Our work lives between experimental performance, installation, and popular media. We ponder questions of gender, nationality, and race through images of ethnic ambiguity and the juxtaposition of unexpected points of cultural reference. The body is the central focus and speaks in multiple theatrical languages about power, love, time, and cities. Our own writing mingles with texts from others.
Theory is an integral part of our process; we are informed by scholarship as we work and in turn, our performances seek both to delight and to provoke reflection.
We also teach. We guide performers in imagining multiple relationships between text, body, rhythm, and space. Our teaching is inspired by our performance work and our performances are nourished by our dynamic experiences with students.
A lecture-demonstration goes haywire when the colonial object of inquiry refuses to cooperate with an eminent authority’s bombastic pontificating about traditional Indian theater. Multiple performance codes and genres intersect and collide when the scholar and the practitioner veer off into a romp through academic politics. Questions about the validity of art and the business of higher education emerge as the two experts grapple – literally – with the gendered, raced, and sexual assumptions that construct knowledge. The audience finds itself a protagonist at the center of a performance that continuously slips across boundaries of theater and “reality,” and naturalism and the absurd. And by the time the requisite “Q and A” starts, the spectators have become collaborators in artistic exploration and cultural critique. To the Academy lasts anywhere between 45 minutes and however long the audience determines it should last. It is a work that transforms any studio, gallery, classroom, or lecture hall into a performance space using familiar objects available on site and practical lighting.
To the Academy has been performed at California State University at Long Beach, the University of California at Los Angeles, Brown University, and the Roski Talks public series at the University of Southern California.
This work-in-progress examines what it means to love in the knowledge that all things are impermanent. Through many hours of physical improvisation with two suitcases, we explored the meeting of two people constantly on the move. We found ourselves reacting to what was happening with our own words and with preexisting texts from dramatic literature, tabloids, and music lyrics. Characters that straddled autobiography and fiction spontaneously appeared. Through repetition of the same texts and gestures with different intentions, a narrative emerged in which two people experience various moments in their relationship at the same point in time. Now we can say that our project has arrived at a question. How do relationships shift if we allow ourselves to experience them as beginning and ending all at once?
CoLab Residency
(2016)
This summer institute, hosted by Brown University and the Rhode Island School of Design, was dedicated to experiments in collaborative performance practice. As invited artists-in-residence we began work on our current piece, In Transit, and led a group of undergraduate and graduate students from multiple artistic disciplines in workshops on using everyday gestures and spatial relationships to build theatrical physical scores.
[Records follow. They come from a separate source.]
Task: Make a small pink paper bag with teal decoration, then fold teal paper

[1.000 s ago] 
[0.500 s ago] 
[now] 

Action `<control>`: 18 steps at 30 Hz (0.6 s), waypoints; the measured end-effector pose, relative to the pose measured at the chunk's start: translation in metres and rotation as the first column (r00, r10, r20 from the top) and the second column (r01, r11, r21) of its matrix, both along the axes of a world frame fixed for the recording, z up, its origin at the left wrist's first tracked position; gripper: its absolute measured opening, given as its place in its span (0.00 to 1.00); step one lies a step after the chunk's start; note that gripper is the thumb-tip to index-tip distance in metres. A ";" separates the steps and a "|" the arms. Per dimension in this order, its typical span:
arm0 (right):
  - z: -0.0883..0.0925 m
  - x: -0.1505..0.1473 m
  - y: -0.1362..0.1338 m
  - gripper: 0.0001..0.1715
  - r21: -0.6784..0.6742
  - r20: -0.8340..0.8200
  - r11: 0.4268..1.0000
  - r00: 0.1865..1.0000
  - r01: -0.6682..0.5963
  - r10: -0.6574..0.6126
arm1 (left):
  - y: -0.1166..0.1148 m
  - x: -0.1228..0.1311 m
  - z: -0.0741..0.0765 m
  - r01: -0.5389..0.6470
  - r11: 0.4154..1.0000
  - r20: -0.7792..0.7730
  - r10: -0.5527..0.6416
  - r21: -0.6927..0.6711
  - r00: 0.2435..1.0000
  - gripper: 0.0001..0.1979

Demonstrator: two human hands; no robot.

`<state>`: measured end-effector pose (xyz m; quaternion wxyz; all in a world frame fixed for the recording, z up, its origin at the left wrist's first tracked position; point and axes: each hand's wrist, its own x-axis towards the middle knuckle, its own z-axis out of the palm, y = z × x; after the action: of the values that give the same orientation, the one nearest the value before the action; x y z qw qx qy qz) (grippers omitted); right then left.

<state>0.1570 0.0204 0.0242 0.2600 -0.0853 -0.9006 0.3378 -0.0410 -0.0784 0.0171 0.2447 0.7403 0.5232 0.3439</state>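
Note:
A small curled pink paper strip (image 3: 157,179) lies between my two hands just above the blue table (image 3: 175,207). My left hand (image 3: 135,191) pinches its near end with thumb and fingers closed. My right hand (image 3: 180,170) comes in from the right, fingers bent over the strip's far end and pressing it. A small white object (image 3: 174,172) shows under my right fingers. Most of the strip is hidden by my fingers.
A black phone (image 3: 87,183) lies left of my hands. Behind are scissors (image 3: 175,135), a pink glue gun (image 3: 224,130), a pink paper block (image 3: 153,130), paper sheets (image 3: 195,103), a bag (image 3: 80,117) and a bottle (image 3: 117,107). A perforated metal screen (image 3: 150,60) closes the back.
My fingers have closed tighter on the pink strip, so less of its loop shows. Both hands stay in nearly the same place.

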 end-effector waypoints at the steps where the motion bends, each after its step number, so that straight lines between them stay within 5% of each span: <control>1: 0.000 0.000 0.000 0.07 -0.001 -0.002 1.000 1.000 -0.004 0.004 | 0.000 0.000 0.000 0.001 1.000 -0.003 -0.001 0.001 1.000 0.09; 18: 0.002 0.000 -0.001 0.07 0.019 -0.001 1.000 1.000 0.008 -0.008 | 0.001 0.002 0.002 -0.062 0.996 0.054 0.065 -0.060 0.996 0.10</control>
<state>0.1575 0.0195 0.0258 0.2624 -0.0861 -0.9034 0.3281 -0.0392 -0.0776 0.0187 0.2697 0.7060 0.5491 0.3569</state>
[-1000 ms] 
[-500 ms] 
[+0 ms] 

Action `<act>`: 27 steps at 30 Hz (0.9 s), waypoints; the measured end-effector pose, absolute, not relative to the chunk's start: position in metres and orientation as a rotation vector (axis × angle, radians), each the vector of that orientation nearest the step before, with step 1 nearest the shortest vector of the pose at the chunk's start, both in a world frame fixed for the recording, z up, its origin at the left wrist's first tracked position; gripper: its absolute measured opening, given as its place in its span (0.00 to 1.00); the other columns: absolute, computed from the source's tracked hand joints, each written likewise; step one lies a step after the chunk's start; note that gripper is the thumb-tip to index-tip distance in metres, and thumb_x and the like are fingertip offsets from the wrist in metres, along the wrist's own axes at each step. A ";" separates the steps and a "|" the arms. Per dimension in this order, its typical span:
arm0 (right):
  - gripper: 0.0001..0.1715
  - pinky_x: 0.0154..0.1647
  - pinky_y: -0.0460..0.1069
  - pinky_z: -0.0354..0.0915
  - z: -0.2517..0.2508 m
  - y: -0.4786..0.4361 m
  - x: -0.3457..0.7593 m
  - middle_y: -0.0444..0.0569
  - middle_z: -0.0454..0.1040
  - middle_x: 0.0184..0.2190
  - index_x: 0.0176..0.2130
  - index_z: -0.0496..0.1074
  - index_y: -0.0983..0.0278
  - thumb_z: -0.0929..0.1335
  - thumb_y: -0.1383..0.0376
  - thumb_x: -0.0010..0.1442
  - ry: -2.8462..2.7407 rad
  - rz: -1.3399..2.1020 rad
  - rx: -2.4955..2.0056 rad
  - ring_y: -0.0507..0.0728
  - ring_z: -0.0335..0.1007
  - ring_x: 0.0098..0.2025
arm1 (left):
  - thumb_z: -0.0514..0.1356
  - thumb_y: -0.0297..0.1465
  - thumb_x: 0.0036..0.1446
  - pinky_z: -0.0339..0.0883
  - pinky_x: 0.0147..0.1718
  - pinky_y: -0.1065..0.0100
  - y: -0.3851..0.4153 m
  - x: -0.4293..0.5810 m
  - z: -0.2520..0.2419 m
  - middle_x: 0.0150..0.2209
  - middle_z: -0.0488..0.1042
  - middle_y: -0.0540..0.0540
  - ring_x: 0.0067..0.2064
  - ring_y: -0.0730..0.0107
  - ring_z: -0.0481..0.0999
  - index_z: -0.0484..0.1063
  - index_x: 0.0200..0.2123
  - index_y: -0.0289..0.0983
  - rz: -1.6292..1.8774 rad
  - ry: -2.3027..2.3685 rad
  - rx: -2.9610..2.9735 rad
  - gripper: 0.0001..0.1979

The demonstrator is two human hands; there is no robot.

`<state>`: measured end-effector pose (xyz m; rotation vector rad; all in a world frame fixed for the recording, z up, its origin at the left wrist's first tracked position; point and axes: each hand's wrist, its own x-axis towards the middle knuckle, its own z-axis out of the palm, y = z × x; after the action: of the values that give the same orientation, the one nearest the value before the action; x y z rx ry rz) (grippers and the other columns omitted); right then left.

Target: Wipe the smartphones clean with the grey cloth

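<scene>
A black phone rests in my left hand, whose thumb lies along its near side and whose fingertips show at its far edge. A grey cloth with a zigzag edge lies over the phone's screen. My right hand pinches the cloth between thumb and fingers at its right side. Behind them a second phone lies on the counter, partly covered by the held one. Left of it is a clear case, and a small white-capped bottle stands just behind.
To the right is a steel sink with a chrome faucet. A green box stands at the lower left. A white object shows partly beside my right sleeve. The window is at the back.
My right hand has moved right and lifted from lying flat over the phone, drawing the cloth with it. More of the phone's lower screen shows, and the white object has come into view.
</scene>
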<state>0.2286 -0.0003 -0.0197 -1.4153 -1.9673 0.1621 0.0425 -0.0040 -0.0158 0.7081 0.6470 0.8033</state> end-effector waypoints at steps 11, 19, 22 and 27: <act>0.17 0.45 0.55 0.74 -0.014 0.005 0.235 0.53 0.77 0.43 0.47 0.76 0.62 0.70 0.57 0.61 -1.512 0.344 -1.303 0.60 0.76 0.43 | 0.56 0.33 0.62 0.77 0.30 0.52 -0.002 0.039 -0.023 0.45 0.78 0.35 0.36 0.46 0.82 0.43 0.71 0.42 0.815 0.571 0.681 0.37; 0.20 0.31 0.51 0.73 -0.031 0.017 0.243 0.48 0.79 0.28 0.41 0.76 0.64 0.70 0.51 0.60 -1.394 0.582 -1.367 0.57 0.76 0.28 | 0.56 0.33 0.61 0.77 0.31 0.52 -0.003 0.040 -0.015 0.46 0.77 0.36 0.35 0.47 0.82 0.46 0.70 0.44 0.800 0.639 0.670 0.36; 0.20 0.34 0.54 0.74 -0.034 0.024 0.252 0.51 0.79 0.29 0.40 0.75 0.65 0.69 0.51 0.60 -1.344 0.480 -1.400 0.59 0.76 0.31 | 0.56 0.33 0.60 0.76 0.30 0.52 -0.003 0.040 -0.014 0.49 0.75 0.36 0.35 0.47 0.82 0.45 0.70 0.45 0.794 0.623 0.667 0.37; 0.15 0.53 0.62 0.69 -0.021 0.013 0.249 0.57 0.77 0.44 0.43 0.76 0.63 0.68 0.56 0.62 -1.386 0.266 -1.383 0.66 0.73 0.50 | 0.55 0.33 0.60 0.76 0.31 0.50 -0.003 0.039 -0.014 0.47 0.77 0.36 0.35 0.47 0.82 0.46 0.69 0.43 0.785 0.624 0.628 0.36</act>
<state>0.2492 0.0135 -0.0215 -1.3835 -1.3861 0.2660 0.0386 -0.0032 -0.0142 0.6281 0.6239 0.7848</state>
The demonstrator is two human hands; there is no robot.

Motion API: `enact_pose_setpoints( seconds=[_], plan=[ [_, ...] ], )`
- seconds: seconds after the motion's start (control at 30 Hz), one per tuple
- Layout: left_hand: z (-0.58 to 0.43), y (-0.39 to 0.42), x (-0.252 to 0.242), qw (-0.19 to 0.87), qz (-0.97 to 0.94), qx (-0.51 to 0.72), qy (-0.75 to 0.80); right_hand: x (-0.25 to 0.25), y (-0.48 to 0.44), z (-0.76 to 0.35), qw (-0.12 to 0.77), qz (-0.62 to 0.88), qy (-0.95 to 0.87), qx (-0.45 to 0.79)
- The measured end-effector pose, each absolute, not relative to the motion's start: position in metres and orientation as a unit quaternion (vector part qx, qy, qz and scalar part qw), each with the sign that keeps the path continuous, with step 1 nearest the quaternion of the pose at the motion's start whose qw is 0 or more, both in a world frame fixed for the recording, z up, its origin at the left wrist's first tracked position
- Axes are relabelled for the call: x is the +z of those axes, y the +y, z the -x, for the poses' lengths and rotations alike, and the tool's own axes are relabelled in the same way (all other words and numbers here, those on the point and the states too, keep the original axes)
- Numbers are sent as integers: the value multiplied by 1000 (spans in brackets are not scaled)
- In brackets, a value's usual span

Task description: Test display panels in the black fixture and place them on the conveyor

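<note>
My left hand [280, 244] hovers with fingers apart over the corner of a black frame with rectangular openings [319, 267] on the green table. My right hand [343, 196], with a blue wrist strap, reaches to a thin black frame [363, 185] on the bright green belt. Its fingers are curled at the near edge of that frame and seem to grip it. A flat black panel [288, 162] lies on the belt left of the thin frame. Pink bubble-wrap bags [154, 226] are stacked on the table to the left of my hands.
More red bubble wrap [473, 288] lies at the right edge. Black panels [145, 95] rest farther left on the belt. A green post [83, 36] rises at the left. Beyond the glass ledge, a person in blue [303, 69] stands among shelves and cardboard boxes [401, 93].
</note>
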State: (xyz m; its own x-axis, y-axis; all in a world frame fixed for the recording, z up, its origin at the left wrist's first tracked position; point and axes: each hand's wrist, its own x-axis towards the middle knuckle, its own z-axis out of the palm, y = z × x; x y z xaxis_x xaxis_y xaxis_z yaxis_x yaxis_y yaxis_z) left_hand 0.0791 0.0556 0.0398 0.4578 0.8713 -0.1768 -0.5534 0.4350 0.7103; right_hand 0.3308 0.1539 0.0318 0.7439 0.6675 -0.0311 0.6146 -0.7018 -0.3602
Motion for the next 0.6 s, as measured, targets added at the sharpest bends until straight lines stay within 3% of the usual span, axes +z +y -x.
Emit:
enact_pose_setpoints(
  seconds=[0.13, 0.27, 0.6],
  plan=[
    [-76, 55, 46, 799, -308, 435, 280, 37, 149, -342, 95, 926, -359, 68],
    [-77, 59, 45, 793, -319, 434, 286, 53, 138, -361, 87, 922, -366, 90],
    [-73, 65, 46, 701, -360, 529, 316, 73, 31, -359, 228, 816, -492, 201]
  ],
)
This production of Jorge Cortiñas’ play was staged at the Department of Theatre Arts at California State University at Long Beach. The themes of youth, displacement, and self-discovery resonated with our own experiences as children of immigrants. And we saw the opportunity to use the play’s construction of the landscape of memory and its playful treatment of the tropical bird characters as an ideal context to introduce dramatic principles drawn from traditional forms of Indian theatre. The actors were on stage the entire performance and moved between the “neutral” embodiment of self, witnessing the stage action on one hand, and the playing of characters engaged in those actions on the other. The playwright’s specifications for a “pared down style of staging – no blackouts, no costume changes and no attempts to achieve naturalistic illusion” were impetus for the actors to create time and place through action. The use of only a few props in multiple ways suggested a variety of objects. Working with a physical score that moved between gestures of heightened theatricality and realism, the actors embodied both an illusory world of memory and a world anchored in the present.